Daniel, ¿sabés que hora es? La hora del té, TE VEO!!!
September 25, 2007 por Pablo Perie
Para los técnicos es muy difícil decir adiós cuando dirigen al club de sus amores, aunque muchos lo tildan de bostero, me parece que este es parte del tema con Daniel Alberto Passarella. Claro está que su orgullo y terquedad no la podemos dejar de lado.
Hemos visto como fecha tras fecha el Káiser ha modificado el esquema táctico, las alineaciones, ha tomado decisiones erradas y contradictorias, muchas veces hasta rayando en lo ilógico (como sentar a Ojeda y poner a Carrizo). Síntomas estos de desesperación ante la falta de victorias que tiene River.
He venido escribiendo de este tema ya hace algún rato y ahora que leo los diarios argentinos parece que todos coincidieran con lo que digo. Lo único constante en este River son los inventos de Daniel. Que solo han traído como resultado la inestabilidad del equipo, descontento entre los jugadores, dirigente e hinchas.
Ya no cuenta con el apoyo de nadie, ni si quiera de los jugadores, que se molestaron luego de que le quitara el puesto a Juan Marcelo Ojeda.
Daniel, hijo, ya vete… Te quedo grande el puesto, estas como loco y no sabes que hacer, te inventas cada cosa y no pegas una. Para males de colmo tu única esperanza está lesionado por más de dos meses quizás.
Así como uno se cree capaz y autosuficiente para cumplir con una tarea, debe saber cuándo irse, y ahora es el mejor momento porque ya más daño no se le puede hacer a este equipo. De paso te podés llevar a José María contigo, que ya que es el único que te ha apoyado, no sé si por terquedad (quizás es algo que tengan en común) o ¿por qué motivos?, porque otro con la cantidad de resultados negativos que has tenido vos estaría de patitas en la calle hace mucho rato.
Por el club, por el ídolo que sos, la estrella que una vez fuiste, por lo que más quieras, ándate viejo que nos estas rompiendo las…!

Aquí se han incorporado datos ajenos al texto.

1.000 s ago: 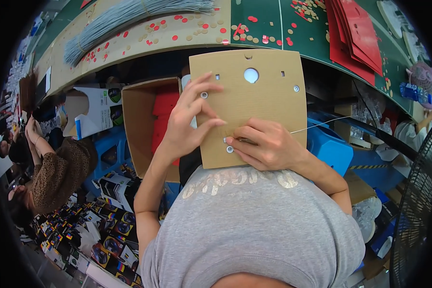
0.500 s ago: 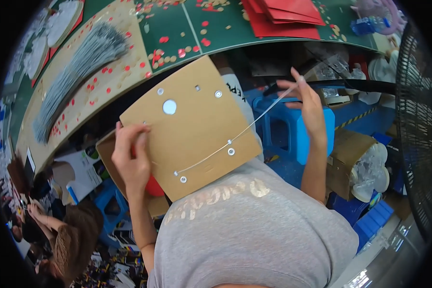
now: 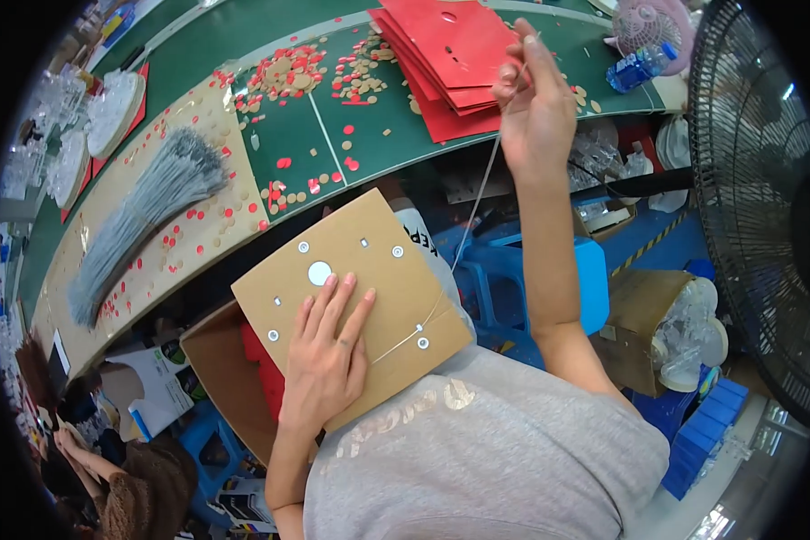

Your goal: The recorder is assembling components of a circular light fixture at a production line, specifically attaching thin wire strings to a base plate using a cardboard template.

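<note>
A brown cardboard panel (image 3: pixel 378 243) rests tilted on my lap, with one larger round hole, small slots and several metal eyelets. My left hand (image 3: pixel 328 364) lies flat on its lower middle, fingers spread. Raised far over the table edge, my right hand (image 3: pixel 540 112) is closed on a thin pale cord (image 3: pixel 482 186). That cord is drawn up from a small slot near the panel's right side; another stretch runs across the surface toward my left hand, which hides its other end.
Red sheets (image 3: pixel 463 54) are stacked on the green table (image 3: pixel 319 135) among scattered red and brown discs. A bundle of grey strands (image 3: pixel 148 211) lies left. Right are a black fan (image 3: pixel 774 207), a blue stool (image 3: pixel 589 283) and a bottle (image 3: pixel 639 67). A co-worker (image 3: pixel 144 490) sits lower left.
My right hand has risen away from the panel, pulling the cord longer. My left hand has moved from the panel's left edge to flat on its face. The view has shifted, showing more table.
</note>
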The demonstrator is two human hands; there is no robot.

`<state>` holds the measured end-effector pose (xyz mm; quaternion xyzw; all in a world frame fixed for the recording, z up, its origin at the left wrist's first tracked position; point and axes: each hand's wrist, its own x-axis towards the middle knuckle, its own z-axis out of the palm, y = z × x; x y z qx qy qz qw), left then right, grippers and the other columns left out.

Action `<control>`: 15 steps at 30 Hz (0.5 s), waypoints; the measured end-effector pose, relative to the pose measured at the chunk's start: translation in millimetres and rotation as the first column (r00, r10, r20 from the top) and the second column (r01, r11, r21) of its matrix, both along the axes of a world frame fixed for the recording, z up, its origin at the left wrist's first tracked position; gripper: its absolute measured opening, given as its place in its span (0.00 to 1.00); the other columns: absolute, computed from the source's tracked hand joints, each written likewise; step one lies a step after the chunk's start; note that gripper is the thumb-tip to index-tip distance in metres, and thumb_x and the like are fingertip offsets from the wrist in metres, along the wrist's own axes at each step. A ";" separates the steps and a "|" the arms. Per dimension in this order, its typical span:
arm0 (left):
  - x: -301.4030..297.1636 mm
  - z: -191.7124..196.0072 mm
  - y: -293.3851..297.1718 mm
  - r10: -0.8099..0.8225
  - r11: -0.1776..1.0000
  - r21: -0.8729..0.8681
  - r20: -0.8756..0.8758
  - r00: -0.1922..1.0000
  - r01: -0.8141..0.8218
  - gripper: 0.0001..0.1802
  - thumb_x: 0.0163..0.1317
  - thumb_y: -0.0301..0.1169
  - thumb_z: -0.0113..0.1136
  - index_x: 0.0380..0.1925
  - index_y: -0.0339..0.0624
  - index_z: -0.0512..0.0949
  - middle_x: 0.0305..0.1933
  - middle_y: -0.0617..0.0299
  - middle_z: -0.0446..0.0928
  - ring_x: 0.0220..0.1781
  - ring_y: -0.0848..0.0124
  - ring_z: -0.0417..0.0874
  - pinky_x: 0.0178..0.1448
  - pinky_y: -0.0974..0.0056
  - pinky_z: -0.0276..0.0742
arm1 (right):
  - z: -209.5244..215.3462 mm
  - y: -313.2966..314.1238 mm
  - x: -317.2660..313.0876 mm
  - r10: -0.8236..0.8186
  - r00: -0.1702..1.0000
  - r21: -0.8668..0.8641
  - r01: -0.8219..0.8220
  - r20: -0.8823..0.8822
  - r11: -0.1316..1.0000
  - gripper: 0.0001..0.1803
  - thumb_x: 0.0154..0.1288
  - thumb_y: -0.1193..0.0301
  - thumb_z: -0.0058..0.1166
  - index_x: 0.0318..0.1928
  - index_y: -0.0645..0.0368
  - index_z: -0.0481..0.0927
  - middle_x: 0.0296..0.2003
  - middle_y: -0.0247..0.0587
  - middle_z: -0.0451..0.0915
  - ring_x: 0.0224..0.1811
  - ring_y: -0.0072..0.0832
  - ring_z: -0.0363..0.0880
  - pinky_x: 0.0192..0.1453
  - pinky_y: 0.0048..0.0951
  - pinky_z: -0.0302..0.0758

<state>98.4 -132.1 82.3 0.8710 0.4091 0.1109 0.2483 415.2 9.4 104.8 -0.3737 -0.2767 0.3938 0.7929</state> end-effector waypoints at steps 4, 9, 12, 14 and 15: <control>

Entre los muchos desaciertos de Passarella fue cuando se equivocó con Carrizo, al poner a Ferrari por izquierda y tal vez podría haber jugado Lima por Abelairas, esto genero trágica historia del domingo contra Tigre.
El peor error del técnico es que no sabe cómo hacer para que el plantel se juegue por él, le responda en la cancha, que es donde se demuestra el compromiso. Creimos encarrilarnos de local, pero al doblar la esquina otra vez confusión, Ahumada corre a todos y los demás miran, Ortega se fastidia con lógica porque nadie está a su altura, arriba se tiran, atrás se desconcentran. Hubo un momento en que Passarella imponía respeto y temor. Y ahora… ¿quien podra defendernos?